## What to do:
Please output each line of the data exactly as it appears.
-- Opening Marker --
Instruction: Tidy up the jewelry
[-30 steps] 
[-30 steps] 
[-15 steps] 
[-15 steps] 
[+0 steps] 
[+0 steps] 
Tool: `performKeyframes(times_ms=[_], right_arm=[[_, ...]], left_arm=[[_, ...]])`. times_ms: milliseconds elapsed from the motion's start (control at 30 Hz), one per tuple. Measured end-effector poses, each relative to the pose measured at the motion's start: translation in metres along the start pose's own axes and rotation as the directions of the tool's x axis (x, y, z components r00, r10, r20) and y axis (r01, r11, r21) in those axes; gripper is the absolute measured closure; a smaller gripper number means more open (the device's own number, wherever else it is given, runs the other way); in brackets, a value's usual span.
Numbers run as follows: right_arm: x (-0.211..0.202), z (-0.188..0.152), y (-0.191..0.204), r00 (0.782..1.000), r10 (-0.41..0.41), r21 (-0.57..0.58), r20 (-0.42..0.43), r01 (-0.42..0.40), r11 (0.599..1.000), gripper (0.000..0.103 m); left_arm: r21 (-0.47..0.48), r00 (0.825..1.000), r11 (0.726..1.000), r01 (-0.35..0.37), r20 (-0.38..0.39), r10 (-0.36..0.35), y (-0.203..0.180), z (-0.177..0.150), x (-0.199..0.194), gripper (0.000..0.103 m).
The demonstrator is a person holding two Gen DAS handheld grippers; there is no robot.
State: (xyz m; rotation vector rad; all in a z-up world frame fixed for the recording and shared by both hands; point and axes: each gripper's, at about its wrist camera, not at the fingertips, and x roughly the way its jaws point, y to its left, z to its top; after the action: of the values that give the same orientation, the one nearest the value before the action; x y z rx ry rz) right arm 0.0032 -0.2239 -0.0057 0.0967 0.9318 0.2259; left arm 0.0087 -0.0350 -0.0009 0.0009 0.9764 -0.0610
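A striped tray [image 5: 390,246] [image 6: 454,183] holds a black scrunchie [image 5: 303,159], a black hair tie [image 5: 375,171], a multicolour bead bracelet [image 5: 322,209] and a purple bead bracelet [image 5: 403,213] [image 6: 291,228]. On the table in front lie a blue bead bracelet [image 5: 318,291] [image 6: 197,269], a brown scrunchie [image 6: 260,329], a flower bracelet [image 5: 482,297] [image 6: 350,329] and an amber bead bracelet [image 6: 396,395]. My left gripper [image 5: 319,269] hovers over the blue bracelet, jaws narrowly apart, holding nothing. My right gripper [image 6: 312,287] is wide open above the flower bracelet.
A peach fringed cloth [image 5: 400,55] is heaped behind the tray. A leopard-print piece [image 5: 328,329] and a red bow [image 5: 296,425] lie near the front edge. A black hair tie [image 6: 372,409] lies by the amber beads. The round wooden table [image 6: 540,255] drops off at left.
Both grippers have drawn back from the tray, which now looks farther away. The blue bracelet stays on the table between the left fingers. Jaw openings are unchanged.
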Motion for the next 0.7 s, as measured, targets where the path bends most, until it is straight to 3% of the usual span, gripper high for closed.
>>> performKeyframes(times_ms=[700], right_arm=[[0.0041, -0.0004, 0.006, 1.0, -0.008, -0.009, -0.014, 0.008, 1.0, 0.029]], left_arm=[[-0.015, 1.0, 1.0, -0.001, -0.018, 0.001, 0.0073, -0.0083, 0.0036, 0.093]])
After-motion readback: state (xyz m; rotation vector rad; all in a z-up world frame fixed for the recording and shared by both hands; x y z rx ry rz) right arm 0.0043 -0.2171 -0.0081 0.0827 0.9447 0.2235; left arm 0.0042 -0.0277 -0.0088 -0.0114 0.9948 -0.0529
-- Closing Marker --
## Solution to the problem:
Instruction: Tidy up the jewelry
[-30 steps] 
[-30 steps] 
[-15 steps] 
[-15 steps] 
[+0 steps] 
[+0 steps] 
Tool: `performKeyframes(times_ms=[_], right_arm=[[_, ...]], left_arm=[[_, ...]])`. times_ms: milliseconds elapsed from the motion's start (control at 30 Hz), one per tuple. Measured end-effector poses, each relative to the pose measured at the motion's start: translation in metres along the start pose's own axes and rotation as the directions of the tool's x axis (x, y, z components r00, r10, r20) and y axis (r01, r11, r21) in those axes; gripper is the absolute measured closure; a smaller gripper number means more open (the device's own number, wherever else it is given, runs the other way); in brackets, a value's usual span.
Numbers run as follows: right_arm: x (-0.211..0.202), z (-0.188..0.152), y (-0.191..0.204), r00 (0.782..1.000), r10 (-0.41..0.41), r21 (-0.57..0.58), r20 (-0.42..0.43), r01 (-0.42..0.40), r11 (0.599..1.000), gripper (0.000..0.103 m); left_arm: r21 (-0.47..0.48), r00 (0.825..1.000), r11 (0.726..1.000), r01 (-0.35..0.37), r20 (-0.38..0.39), r10 (-0.36..0.35), y (-0.203..0.180), z (-0.177..0.150), x (-0.199..0.194), gripper (0.000..0.103 m).
The demonstrator is a person holding two Gen DAS handheld grippers; there is no robot.
State: (xyz m; rotation vector rad; all in a z-up world frame fixed for the recording and shared by both hands; point and axes: each gripper's, at about its wrist camera, not at the fingertips, and x roughly the way its jaws point, y to its left, z to its top; after the action: of the values that give the same orientation, the one nearest the value before the action; x y z rx ry rz) right arm 0.0032 -0.2239 -0.0057 0.0967 0.9318 0.2259; left arm 0.0087 -0.0350 -0.0009 0.0009 0.9764 -0.0610
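A striped tray [image 5: 390,246] [image 6: 454,183] holds a black scrunchie [image 5: 303,159], a black hair tie [image 5: 375,171], a multicolour bead bracelet [image 5: 322,209] and a purple bead bracelet [image 5: 403,213] [image 6: 291,228]. On the table in front lie a blue bead bracelet [image 5: 318,291] [image 6: 197,269], a brown scrunchie [image 6: 260,329], a flower bracelet [image 5: 482,297] [image 6: 350,329] and an amber bead bracelet [image 6: 396,395]. My left gripper [image 5: 319,269] hovers over the blue bracelet, jaws narrowly apart, holding nothing. My right gripper [image 6: 312,287] is wide open above the flower bracelet.
A peach fringed cloth [image 5: 400,55] is heaped behind the tray. A leopard-print piece [image 5: 328,329] and a red bow [image 5: 296,425] lie near the front edge. A black hair tie [image 6: 372,409] lies by the amber beads. The round wooden table [image 6: 540,255] drops off at left.
Both grippers have drawn back from the tray, which now looks farther away. The blue bracelet stays on the table between the left fingers. Jaw openings are unchanged.
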Motion for the next 0.7 s, as measured, targets where the path bends most, until it is straight to 3% of the usual span, gripper high for closed.
>>> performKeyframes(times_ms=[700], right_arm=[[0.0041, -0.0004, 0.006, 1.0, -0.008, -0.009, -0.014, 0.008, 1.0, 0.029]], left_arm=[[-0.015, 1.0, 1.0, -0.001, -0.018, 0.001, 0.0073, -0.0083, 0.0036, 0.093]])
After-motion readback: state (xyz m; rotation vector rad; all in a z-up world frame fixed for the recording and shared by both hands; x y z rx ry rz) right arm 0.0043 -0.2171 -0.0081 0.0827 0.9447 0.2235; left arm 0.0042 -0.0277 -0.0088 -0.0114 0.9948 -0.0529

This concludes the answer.